1. After Calculus I, II and III, math majors have basic real analysis that covers topics including uniform continuity, Riemann-Stieltjes, Bolzano-Weierstrass and is mainly proving results in Calculus that weren't proved.

2. After that, basic real analysis is, at least in my university, a prerequisite to advanced real analysis, involving Lebesgue measure and Lebesgue integral and also a prerequisite to "complex analysis", involving Cauchy-Riemann, Cauchy's Integral Theorem and Cauchy's Integral Formula, Laurent series and Residue Theorem. (In my university, basic real analysis is called "advanced calculus" and advanced real analysis is just called "real analysis")

My question is: Is undergraduate "complex analysis" actually kind of "complex calculus"?

My take is that:

1. in Calculus, we were doing more computations than proofs. In basic real analysis, we did more proofs than computations. Whenever we did computations, we often had to prove. Naturally, advanced real analysis involved much more proofs and much less computations.

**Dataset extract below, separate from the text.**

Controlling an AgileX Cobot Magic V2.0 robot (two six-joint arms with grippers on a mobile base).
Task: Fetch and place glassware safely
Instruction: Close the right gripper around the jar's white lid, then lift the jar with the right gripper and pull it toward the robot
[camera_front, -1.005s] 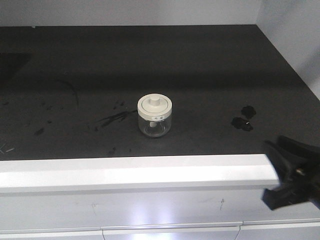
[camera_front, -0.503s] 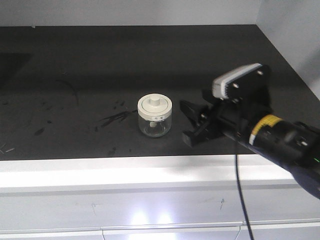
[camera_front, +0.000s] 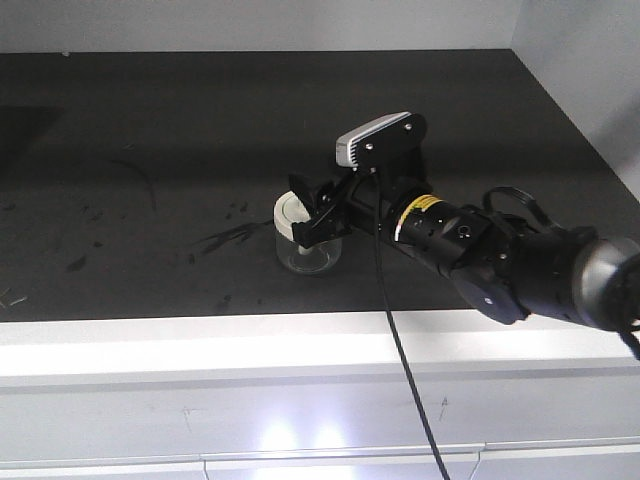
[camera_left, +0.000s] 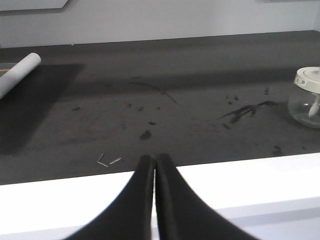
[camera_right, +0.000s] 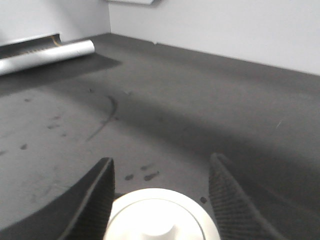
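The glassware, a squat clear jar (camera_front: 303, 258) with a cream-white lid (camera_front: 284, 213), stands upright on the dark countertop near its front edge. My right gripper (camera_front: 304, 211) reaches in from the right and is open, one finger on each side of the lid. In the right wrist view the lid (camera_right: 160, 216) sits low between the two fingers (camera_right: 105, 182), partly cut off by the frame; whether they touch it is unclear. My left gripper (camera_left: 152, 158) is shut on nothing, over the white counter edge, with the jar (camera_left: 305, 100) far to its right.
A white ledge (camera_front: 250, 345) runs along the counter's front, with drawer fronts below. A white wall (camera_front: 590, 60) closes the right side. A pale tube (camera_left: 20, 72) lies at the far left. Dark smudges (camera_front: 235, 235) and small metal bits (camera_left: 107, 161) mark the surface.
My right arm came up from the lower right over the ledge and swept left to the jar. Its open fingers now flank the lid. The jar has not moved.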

2. In "complex analysis", computations of complex integrals seem to require little proving. I found them much like calculus questions where we did u-substitutions. Even the integrals where you split a path, I find are much like Calculus II integrals where you split regions or Calculus III integrals where you split surfaces or solids.

3. On the other hand, there are a lot proofs even before you get to complex integrals such as proving a particular function is constant using Cauchy-Riemann. Later for complex sequences, the problems are indeed like the basic real analysis questions. This could be an argument against the name "complex calculus"

• This is actually comes from a comparison made by some of my physics major friends or fellow math majors in my university between "real analysis" and "complex analysis", where some say that "real analysis" is more difficult

• Isn't the comparison wrong because "complex analysis" should actually be compared to basic real analysis instead of advanced real analysis?

• I have a suspicion that we can't have a "complex calculus" course that is split from "complex analysis" because there wouldn't be enough topics for a whole semester so schools just decide to do the proofs and computations at once.

• (I actually had another thought that no one would be in need of a "complex calculus" other than math majors so math majors are going to eventually learn "complex analysis", then we might as well merge what would have been "complex calculus" with it, but then what about engineering undergraduates who do Fourier transforms?)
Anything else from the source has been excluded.